Where in the listing does the string "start" appear? Copy every line that holds it.
[[ INFORMATION SUPPLIED, beginning ]]
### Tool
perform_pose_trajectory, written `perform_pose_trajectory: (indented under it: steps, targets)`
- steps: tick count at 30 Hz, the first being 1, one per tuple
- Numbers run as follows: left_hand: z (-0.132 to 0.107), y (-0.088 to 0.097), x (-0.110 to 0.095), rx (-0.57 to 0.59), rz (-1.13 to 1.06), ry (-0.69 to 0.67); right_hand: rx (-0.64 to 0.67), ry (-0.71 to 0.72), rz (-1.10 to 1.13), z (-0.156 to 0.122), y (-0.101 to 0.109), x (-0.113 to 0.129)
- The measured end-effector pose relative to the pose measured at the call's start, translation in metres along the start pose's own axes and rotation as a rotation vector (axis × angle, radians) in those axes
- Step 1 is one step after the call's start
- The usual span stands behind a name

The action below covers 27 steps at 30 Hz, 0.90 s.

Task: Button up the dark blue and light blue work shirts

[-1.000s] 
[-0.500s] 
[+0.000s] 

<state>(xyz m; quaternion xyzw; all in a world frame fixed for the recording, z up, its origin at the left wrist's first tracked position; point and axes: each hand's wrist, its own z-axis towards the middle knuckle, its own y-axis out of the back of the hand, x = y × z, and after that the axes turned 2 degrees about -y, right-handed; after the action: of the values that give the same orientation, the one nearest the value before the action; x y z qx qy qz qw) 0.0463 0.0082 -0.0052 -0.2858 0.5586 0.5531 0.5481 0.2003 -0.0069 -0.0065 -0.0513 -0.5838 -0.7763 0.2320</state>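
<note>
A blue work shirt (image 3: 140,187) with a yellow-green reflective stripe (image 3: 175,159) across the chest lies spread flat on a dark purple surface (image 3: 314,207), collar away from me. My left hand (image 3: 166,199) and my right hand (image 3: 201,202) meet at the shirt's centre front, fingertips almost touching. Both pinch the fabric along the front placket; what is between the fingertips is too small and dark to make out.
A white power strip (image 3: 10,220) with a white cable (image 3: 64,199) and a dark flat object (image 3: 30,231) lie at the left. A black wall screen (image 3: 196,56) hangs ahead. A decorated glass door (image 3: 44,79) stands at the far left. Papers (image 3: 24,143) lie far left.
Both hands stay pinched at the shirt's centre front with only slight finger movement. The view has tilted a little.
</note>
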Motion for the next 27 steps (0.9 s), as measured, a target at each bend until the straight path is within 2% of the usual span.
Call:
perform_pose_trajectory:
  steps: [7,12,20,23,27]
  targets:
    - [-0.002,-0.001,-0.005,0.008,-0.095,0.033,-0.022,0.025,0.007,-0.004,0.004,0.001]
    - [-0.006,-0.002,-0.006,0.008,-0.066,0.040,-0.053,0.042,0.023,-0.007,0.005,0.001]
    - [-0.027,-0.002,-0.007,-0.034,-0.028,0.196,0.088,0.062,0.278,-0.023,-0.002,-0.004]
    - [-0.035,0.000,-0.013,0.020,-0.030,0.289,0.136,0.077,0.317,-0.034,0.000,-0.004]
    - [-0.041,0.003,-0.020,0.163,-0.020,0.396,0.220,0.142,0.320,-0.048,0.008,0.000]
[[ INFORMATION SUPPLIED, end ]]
__FINAL ANSWER__:
- The measured end-effector pose relative to the pose measured at the call's start, translation in metres along the start pose's own axes and rotation as a rotation vector (axis × angle, radians) in those axes
- Step 1 is one step after the call's start

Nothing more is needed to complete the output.